Task requirements —
What lines in this listing contain the string "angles"? Report each one by copying it.

Data for review —

○ ○ ○

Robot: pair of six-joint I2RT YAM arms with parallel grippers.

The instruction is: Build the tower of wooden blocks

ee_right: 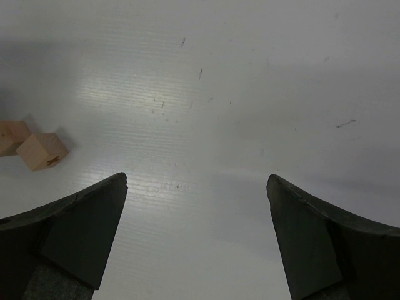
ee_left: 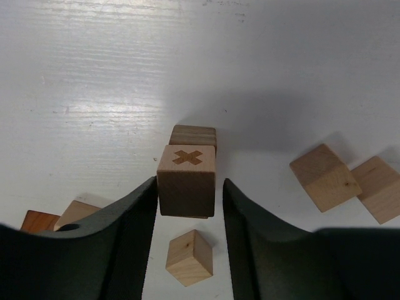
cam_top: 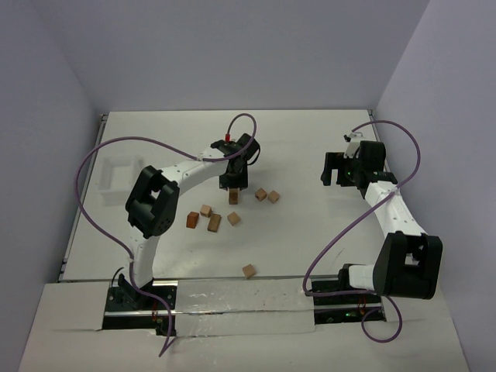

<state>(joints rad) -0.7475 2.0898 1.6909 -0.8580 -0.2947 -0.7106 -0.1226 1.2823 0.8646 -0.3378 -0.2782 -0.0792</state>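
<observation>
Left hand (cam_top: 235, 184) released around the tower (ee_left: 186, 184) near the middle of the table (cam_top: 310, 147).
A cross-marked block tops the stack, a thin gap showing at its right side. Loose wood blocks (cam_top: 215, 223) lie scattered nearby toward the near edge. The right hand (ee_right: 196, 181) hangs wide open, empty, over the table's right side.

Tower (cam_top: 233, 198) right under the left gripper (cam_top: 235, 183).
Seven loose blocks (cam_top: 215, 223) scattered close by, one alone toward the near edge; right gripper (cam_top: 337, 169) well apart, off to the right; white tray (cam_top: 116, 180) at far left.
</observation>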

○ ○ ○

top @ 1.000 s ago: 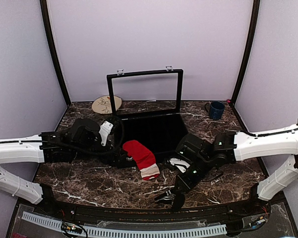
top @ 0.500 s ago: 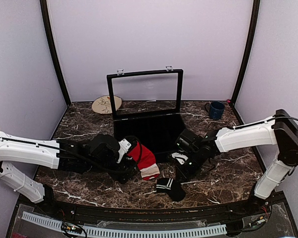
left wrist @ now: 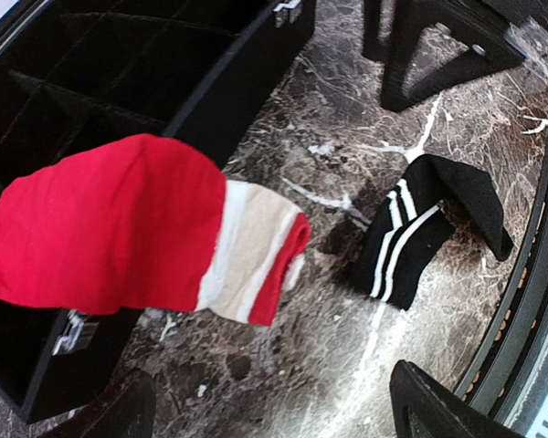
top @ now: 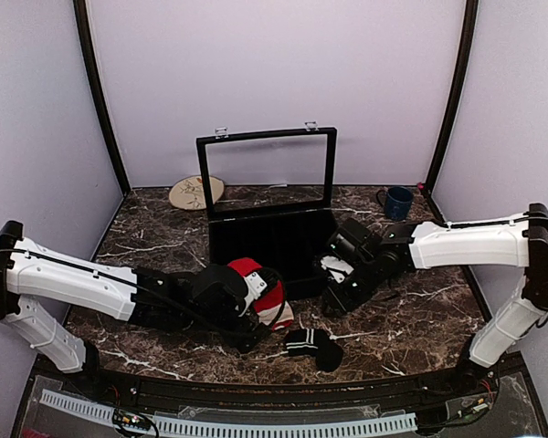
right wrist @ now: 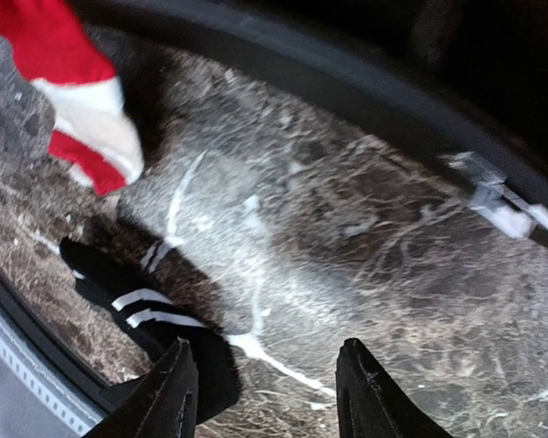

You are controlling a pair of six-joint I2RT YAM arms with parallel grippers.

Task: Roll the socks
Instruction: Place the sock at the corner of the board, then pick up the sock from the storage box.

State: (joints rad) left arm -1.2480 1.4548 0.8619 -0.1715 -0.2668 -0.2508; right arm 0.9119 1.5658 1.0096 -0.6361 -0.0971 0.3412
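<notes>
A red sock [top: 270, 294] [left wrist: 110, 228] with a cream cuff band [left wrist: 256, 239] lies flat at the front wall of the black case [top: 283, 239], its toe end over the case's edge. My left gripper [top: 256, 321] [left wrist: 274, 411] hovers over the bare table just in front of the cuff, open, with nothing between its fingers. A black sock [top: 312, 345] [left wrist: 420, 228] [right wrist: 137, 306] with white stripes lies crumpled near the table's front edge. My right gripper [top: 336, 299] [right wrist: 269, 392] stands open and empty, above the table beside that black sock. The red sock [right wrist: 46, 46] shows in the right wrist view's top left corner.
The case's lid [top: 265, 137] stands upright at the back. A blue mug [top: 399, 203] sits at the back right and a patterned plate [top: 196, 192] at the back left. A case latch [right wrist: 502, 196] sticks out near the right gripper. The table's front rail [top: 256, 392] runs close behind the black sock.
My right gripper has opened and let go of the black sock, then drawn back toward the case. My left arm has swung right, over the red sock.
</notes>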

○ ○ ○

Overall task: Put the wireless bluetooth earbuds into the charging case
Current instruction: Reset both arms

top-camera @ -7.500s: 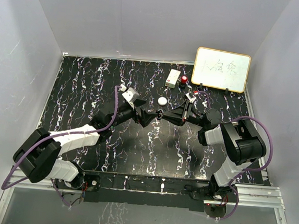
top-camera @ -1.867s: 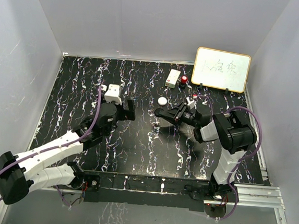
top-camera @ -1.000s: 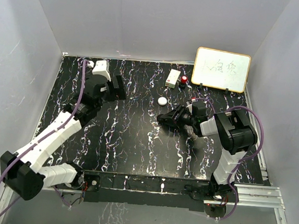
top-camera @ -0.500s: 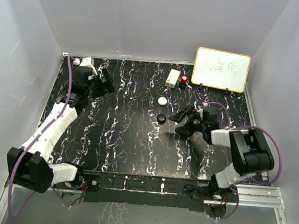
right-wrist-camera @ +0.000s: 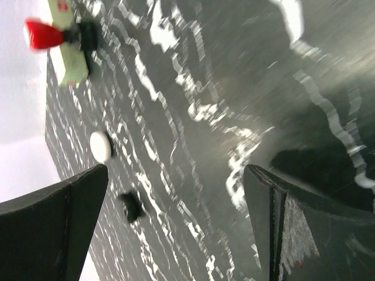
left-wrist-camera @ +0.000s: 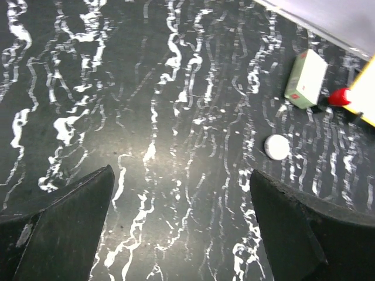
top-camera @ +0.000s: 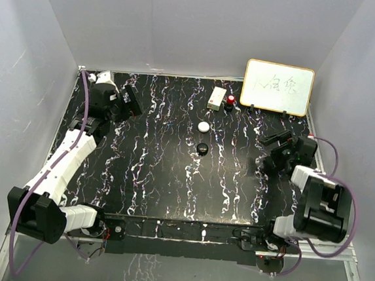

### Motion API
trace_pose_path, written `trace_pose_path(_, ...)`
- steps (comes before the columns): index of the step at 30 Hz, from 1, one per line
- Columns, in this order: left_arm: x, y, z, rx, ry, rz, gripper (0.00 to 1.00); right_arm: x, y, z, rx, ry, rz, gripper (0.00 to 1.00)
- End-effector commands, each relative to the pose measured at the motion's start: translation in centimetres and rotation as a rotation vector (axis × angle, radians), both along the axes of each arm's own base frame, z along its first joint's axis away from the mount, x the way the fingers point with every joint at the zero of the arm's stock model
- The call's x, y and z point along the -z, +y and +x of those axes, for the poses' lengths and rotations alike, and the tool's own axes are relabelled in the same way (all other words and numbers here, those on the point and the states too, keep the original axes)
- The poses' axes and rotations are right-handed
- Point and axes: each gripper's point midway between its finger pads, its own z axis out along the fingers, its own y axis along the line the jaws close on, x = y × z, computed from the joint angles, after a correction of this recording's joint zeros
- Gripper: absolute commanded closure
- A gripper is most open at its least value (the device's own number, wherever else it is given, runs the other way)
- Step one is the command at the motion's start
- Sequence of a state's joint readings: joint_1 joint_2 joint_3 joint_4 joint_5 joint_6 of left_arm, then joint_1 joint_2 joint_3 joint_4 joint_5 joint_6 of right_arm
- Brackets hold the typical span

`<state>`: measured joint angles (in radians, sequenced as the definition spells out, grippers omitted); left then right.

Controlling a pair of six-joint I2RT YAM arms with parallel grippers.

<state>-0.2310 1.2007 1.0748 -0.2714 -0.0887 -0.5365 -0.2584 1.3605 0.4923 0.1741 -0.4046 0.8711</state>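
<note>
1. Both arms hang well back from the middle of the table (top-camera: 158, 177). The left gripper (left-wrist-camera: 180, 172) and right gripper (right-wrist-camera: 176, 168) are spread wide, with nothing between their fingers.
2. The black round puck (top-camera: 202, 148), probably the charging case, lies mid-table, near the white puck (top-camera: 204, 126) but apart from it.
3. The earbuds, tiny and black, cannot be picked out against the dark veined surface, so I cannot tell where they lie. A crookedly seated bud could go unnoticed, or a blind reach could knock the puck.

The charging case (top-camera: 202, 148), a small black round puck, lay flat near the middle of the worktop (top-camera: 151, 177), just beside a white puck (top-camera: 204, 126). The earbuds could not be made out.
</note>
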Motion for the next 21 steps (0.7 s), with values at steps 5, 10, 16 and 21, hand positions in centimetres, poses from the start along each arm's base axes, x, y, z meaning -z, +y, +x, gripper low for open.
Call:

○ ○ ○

Response for this exercise —
- Point and axes: each gripper's point midway between its finger pads, its own z axis out along the fingers, its own y axis along the line the jaws close on, x = y × z, computed from the joint angles, after a correction of this recording's joint zeros
`<state>`: measured joint angles (in radians, sequenced as the definition spells out, grippers omitted); left then right.

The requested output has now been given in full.